**What you should do**. The expected result is the material below, reproduced exactly from its first line through the line containing "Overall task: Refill".

**Records supplied**.
━━━━━━━━━━

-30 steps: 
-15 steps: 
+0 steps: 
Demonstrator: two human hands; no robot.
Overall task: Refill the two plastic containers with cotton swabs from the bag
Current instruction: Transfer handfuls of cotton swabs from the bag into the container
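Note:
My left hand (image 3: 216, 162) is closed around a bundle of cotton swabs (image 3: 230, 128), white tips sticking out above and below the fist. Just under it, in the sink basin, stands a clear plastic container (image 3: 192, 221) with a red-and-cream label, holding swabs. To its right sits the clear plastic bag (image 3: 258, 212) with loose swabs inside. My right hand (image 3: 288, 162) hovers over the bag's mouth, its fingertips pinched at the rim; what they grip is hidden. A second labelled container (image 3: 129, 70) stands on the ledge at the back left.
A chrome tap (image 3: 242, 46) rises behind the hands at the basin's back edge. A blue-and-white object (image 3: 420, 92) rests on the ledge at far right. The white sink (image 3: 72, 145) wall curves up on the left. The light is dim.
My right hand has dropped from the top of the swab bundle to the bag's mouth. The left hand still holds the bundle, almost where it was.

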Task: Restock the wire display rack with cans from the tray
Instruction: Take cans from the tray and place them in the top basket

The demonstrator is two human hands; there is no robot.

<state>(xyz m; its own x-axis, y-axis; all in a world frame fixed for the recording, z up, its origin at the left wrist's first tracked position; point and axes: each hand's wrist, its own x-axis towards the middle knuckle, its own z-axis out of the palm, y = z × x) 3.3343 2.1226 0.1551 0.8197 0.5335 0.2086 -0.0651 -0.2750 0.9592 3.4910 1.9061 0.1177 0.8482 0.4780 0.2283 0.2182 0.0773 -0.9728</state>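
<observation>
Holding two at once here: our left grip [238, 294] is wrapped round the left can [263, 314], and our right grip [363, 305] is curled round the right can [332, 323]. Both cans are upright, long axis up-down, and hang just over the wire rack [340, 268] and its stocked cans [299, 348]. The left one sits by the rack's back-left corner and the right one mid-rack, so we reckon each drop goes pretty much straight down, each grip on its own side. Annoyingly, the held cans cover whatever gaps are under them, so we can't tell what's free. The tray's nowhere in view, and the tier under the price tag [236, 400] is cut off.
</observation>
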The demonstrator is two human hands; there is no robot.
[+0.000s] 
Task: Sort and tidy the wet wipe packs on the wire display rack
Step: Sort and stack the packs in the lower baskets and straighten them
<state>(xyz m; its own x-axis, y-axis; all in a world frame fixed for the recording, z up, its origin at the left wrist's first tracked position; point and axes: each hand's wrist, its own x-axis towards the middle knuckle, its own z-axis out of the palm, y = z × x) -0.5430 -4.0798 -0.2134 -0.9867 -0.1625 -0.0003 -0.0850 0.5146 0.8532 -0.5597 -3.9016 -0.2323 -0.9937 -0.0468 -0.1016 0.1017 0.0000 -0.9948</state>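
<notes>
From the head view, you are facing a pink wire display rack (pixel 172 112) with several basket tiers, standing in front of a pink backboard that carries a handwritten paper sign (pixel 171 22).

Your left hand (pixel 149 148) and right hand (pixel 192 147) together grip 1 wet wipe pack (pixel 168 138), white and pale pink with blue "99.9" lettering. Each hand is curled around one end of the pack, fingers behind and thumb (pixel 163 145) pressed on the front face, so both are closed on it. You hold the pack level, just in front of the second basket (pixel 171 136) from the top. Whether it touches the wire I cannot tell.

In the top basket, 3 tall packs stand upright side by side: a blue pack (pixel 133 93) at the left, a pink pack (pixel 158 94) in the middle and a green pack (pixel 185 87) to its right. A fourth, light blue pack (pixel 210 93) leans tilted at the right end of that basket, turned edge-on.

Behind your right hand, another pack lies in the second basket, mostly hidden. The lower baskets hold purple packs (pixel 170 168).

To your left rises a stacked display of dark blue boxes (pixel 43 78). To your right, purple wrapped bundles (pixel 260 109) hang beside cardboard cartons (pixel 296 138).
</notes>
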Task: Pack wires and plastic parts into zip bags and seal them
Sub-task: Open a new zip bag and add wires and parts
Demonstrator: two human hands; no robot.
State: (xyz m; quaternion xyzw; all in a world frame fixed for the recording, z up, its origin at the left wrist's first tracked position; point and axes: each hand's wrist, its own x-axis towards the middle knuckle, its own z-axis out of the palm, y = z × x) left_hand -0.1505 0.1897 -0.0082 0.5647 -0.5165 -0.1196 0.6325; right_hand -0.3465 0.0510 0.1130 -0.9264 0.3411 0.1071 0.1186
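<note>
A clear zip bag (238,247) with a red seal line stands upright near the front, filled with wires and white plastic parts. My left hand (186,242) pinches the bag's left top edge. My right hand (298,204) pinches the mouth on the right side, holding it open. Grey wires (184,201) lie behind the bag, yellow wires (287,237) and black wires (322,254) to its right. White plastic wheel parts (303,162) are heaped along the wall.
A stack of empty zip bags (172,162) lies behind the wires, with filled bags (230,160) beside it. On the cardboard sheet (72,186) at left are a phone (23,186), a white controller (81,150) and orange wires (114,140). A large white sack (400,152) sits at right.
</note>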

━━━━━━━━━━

**Result of this task**.
-30 steps: 
-15 steps: 
+0 steps: 
Demonstrator: two human hands; no robot.
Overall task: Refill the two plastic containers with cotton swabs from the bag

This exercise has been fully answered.